7. The Prot. Reformation, though not antiart, resulted in iconoclastic misunderstandings from which we are only now beginning to recover. Few artists painting under the influence of the Reformation created a specific Prot. style. Rembrandt* did. His work is often Christ-centered. But it is not the Christ of majesty; it is the Christ who heals the sick, who makes Himself known at the level of mankind. If distinctions are made between RC and Prot. art, they must begin historically at this point the choice between the depiction of Christ's majesty and exalted state and the resultant majesty and glory of His followers, and His depiction as the suffering servant and the resultant servitude of His followers.
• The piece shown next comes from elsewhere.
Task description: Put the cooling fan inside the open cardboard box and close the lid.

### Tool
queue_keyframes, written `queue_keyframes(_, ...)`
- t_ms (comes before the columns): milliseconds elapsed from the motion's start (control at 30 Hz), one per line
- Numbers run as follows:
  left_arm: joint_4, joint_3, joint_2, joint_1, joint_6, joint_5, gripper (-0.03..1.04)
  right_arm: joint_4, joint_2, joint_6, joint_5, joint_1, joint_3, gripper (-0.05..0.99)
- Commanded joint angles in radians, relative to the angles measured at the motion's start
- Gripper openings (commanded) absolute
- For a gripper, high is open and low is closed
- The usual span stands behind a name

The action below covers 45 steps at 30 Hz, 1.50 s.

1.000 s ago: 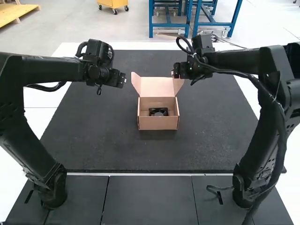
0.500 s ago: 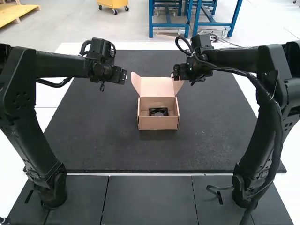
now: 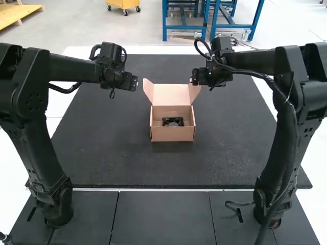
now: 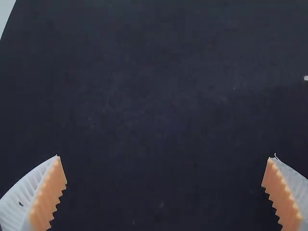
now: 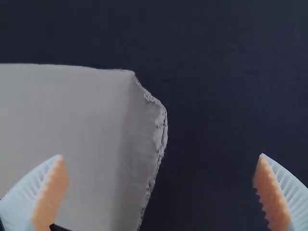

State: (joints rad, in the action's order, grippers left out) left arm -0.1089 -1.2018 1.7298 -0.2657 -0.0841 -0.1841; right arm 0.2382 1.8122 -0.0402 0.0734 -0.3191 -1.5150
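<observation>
Fan (image 3: pixel 172 121) lies inside the box (image 3: pixel 172 133), whose lid (image 3: pixel 171 94) stands up at the back. My left hand (image 3: pixel 134 82) and right hand (image 3: pixel 194 78) flank it, both spread. I'd push the lid forward evenly from behind.

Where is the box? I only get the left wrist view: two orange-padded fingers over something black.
Observer: The high view shows the box in the middle of the mat, off to the right of your left fingers and apart from them.
Visitor: Is the fan in it yet?
Observer: Yes, the fan lies flat on the box's floor.
Visitor: What is the other arm doing?
Observer: In the right wrist view, the right fingers are open, with a corner of the raised lid in front of them.
</observation>
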Motion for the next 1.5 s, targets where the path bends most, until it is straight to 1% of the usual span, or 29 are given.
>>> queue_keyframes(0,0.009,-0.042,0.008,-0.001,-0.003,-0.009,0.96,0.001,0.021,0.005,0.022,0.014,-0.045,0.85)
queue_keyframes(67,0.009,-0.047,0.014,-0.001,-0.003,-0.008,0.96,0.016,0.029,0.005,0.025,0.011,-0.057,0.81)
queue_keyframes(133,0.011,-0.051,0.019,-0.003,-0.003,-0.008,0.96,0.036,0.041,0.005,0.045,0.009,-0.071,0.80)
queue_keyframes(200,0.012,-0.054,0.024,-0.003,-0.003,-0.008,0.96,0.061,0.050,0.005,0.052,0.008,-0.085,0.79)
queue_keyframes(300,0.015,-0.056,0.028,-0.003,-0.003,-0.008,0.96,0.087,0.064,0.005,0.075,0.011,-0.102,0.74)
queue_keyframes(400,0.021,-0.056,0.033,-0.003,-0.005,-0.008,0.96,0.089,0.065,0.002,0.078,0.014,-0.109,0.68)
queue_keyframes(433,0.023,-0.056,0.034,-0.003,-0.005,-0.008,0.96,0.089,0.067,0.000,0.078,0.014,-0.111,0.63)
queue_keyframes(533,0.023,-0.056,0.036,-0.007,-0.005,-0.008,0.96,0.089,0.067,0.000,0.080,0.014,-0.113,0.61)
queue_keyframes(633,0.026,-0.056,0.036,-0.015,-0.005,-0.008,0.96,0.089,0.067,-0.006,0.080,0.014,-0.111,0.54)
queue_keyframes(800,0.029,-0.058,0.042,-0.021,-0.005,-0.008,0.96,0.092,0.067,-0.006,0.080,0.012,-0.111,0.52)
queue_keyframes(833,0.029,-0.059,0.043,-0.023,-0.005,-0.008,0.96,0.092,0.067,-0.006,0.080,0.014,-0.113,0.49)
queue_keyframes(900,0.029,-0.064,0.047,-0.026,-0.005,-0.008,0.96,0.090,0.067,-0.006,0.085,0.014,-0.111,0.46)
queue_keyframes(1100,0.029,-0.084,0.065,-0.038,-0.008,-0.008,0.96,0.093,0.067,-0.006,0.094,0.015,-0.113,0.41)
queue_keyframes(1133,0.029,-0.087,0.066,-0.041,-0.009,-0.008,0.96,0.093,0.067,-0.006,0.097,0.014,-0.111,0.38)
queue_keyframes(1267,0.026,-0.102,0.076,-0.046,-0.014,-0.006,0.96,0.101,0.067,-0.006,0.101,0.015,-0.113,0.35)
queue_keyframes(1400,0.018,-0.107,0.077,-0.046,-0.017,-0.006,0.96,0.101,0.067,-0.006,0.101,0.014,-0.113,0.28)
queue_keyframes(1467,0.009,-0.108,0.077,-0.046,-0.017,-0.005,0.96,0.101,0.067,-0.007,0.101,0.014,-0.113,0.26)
This distinction is general but ecumenical considerations seem to be reducing the division.
8. The ch. is again using the expression and craft of the artist. The artist in turn is finding in religious and ecclesiastical art an opportunity to devote his expression to a particular need. Such organizations as The Luth. Soc. for Worship, Music, and the Arts, and The Am. Soc. for Ch. Architecture encourage churches and artists to meet on common ground. The list of artists receiving extensive recognition while concentrating on religious and ecclesiastical art is growing steadily. RRCj
G. G. Coulton, Art and the Reformation, 2d ed. (Cambridge, 1953); K. M. McClinton, Christian Church Art Through the Ages (New York, 1962); E. Male, Religious Art from the Twelfth to the Eighteenth Century (New York, 1963); E. Male, The Gothic Image (New York, 1958).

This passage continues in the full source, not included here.